There were 1,443 housing units at an average density of 54.1 /mi2, of which 1,062 (73.6%) were occupied and 381 (26.4%) were vacant. The homeowner vacancy rate was 5.9% and the rental vacancy rate was 10.2%. Of the occupied units, 75.5% were owner-occupied and 24.5% were occupied by renters.

===Income and poverty===
In 2023, the US Census Bureau estimated that the median household income was $27,353, and the per capita income was $24,896. About 30.9% of families and 31.7% of the population were below the poverty line.

===2010 census===
At the 2010 census Weldon had a population of 2,642. The population density was 98.6 PD/sqmi. The racial makeup of Weldon was 2,375 (89.9%) White, 5 (0.2%) African American, 82 (3.1%) Native American, 11 (0.4%) Asian, 1 (0.0%) Pacific Islander, 53 (2.0%) from other races, and 115 (4.4%) from two or more races. Hispanic or Latino of any race were 217 people (8.2%).

The census reported that 2,636 people (99.8% of the population) lived in households, no one lived in non-institutionalized group quarters and 6 (0.2%) were institutionalized.

There were 1,167 households, 254 (21.8%) had children under the age of 18 living in them, 541 (46.4%) were opposite-sex married couples living together, 117 (10.0%) had a female householder with no husband present, 78 (6.7%) had a male householder with no wife present. There were 78 (6.7%) unmarried opposite-sex partnerships, and 18 (1.5%) same-sex married couples or partnerships. 351 households (30.1%) were one person and 179 (15.3%) had someone living alone who was 65 or older. The average household size was 2.26. There were 736 families (63.1% of households); the average family size was 2.74.
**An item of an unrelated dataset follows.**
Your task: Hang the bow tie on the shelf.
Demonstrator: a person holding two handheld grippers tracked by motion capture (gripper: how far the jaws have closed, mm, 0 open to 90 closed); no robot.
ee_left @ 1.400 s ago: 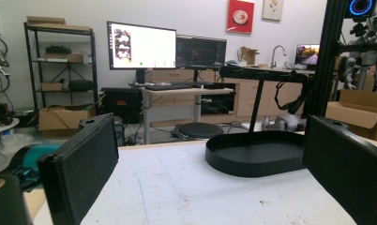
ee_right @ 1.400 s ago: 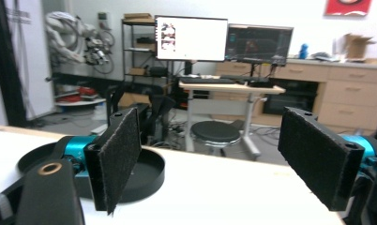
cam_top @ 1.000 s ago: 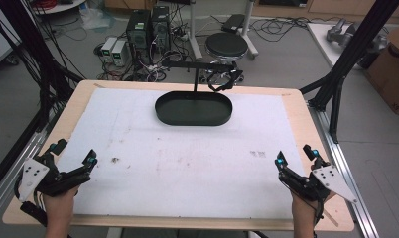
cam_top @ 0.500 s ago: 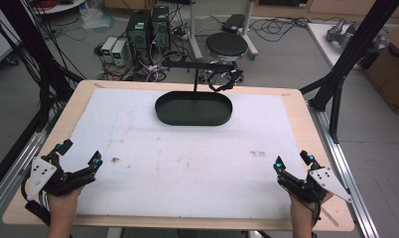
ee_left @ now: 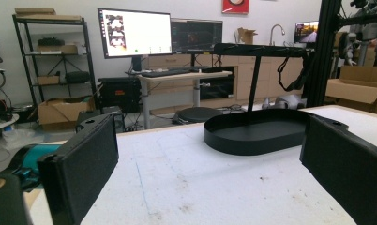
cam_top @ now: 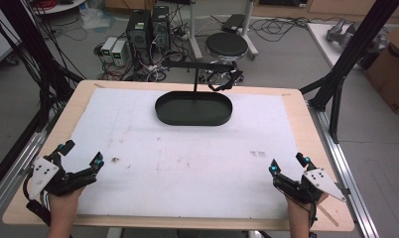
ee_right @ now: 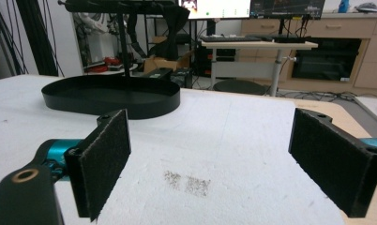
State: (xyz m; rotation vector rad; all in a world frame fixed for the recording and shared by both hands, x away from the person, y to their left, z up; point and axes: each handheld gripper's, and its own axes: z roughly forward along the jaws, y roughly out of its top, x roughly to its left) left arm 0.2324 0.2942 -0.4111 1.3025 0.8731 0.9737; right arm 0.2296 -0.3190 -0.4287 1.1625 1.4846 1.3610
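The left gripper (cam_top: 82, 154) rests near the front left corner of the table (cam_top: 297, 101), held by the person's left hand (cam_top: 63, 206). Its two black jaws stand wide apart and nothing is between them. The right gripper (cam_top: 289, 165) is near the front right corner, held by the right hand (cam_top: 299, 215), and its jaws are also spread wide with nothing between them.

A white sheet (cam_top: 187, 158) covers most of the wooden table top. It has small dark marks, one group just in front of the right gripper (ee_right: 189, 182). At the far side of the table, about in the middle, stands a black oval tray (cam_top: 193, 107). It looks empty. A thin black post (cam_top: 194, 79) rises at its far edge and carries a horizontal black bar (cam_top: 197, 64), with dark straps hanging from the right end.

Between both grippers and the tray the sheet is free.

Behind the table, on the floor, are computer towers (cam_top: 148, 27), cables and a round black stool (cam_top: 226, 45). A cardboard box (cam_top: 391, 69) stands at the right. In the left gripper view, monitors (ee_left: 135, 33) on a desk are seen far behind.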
The age distribution was 484 people (18.3%) under the age of 18, 178 people (6.7%) aged 18 to 24, 443 people (16.8%) aged 25 to 44, 856 people (32.4%) aged 45 to 64, and 681 people (25.8%) who were 65 or older. The median age was 50.7 years. For every 100 females, there were 98.3 males. For every 100 females age 18 and over, there were 100.0 males.

There were 1,583 housing units at an average density of 59.1 per square mile, of the occupied units 901 (77.2%) were owner-occupied and 266 (22.8%) were rented. The homeowner vacancy rate was 4.2%; the rental vacancy rate was 7.8%. 1,923 people (72.8% of the population) lived in owner-occupied housing units and 713 people (27.0%) lived in rental housing units.